El Tribunal de Cuentas ha acordado archivar la denuncia presentada por la portavoz del PSOE en la Asamblea de Madrid, Mar Espinar, contra el sistema de facturación entre hospitales públicos y centros de gestión indirecta de la Comunidad de Madrid. El órgano fiscalizador considera que no existen elementos suficientes para acreditar un perjuicio económico para las arcas públicas ni una posible responsabilidad contable.
La denuncia cuestionaba el funcionamiento del sistema de compensación entre centros sanitarios derivado del derecho de los ciudadanos a elegir libremente dónde recibir atención médica y apuntaba a un supuesto perjuicio económico millonario para el Servicio Madrileño de Salud (SERMAS).
Sin embargo, el Tribunal de Cuentas concluye que no se han identificado cantidades concretas que la Administración madrileña hubiera dejado de cobrar ni derechos de cobro pendientes que fueran líquidos y exigibles. Tampoco aprecia un daño patrimonial concreto, efectivo e individualizado que permita iniciar un procedimiento de responsabilidad contable.

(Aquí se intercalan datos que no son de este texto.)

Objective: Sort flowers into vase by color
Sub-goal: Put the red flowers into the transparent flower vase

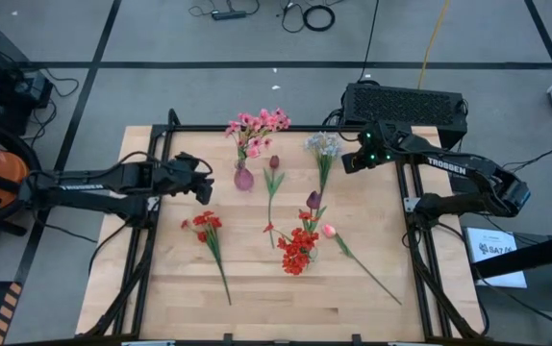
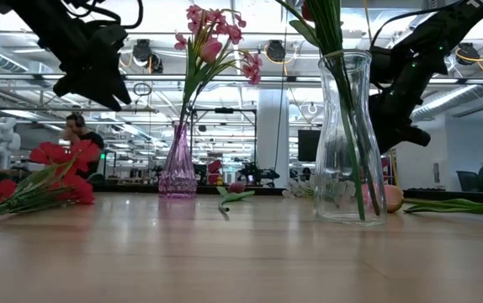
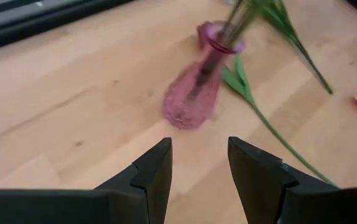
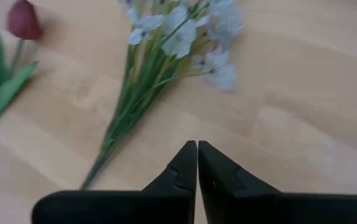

El Tribunal rechaza abrir una investigación
La resolución establece que la jurisdicción contable no tiene como finalidad revisar de manera general el funcionamiento de una Administración ni valorar la conveniencia de sus decisiones de gestión. Su cometido se centra en determinar la existencia de un menoscabo concreto de fondos públicos vinculado a actuaciones determinadas.
En este caso, el órgano fiscalizador considera que la denuncia planteaba la posibilidad de que se hubieran producido deficiencias en el sistema de compensación entre hospitales, pero sin aportar los elementos necesarios para demostrar que esas incidencias hubieran provocado una pérdida económica para la Administración.
Por ello, además de acordar el archivo de las actuaciones, rechaza el nombramiento de un delegado instructor para investigar un posible alcance en fondos públicos.
La auditoría del Hospital de Villalba y los 71 millones
Uno de los argumentos empleados en la denuncia era una auditoría correspondiente al Hospital General de Villalba y al ejercicio de 2018. El Tribunal considera que dicho documento recoge discrepancias relacionadas con determinados procesos de facturación, pero no establece importes concretos que permitan concluir que esas diferencias hayan ocasionado un daño patrimonial a la Comunidad de Madrid.
La denuncia también hacía referencia a un supuesto perjuicio de 71 millones de euros. El Tribunal señala que esa cantidad procede de una información publicada en un medio de comunicación y que no consta acreditada mediante documentación dentro del procedimiento.
La Fiscalía también ha cuestionado la utilización de estos elementos y ha señalado que las conclusiones extraídas por la parte denunciante eran "valorativas y no fácticas". Asimismo, ha considerado que los datos correspondientes a un único hospital y a un solo ejercicio no podían extrapolarse al conjunto del sistema sanitario madrileño.
No existen cantidades pendientes de cobro
Durante el procedimiento, la Comunidad de Madrid aportó un certificado de la Dirección General de Gestión Económico-Financiera del SERMAS en el que se hacía constar que no existían derechos de cobro pendientes, líquidos y exigibles relacionados con los contratos y convenios cuestionados.
El Gobierno regional explicó además que algunas de las diferencias detectadas en los expedientes respondían a incidencias técnicas producidas durante los procesos de validación, entre ellas errores de codificación, actividades que no podían ser objeto de facturación o episodios que posteriormente habían sido reclasificados.
Según la posición defendida por la Comunidad de Madrid, estas incidencias no suponían por sí mismas una pérdida económica para la Administración ni implicaban que se hubieran dejado de reclamar cantidades a las empresas concesionarias.
La Fiscalía también pidió el archivo
El Ministerio Fiscal coincidió con la conclusión finalmente adoptada por el Tribunal de Cuentas y solicitó igualmente el archivo de las actuaciones.
La Fiscalía consideró que la denuncia pretendía promover una investigación general sobre el funcionamiento del sistema de facturación sanitaria, algo que no corresponde a la jurisdicción contable. También cuestionó que el contenido de la auditoría utilizada por el PSOE respaldara las conclusiones planteadas en la denuncia.
El archivo supone así el cierre del procedimiento iniciado a raíz de la denuncia de Mar Espinar, que sostenía que la Comunidad de Madrid habría condonado supuestamente deuda a los grupos Quirón y Ribera Salud.
El Tribunal de Cuentas, no obstante, no entra a valorar en su resolución el modelo sanitario madrileño ni el sistema de compensación entre hospitales. Su conclusión se limita a determinar que no existen en este caso los elementos probatorios necesarios para apreciar responsabilidad contable: no se ha acreditado un perjuicio económico concreto, no se han identificado derechos de cobro pendientes y tampoco se han individualizado actuaciones y responsables que permitan sustentar una reclamación ante la jurisdicción contable.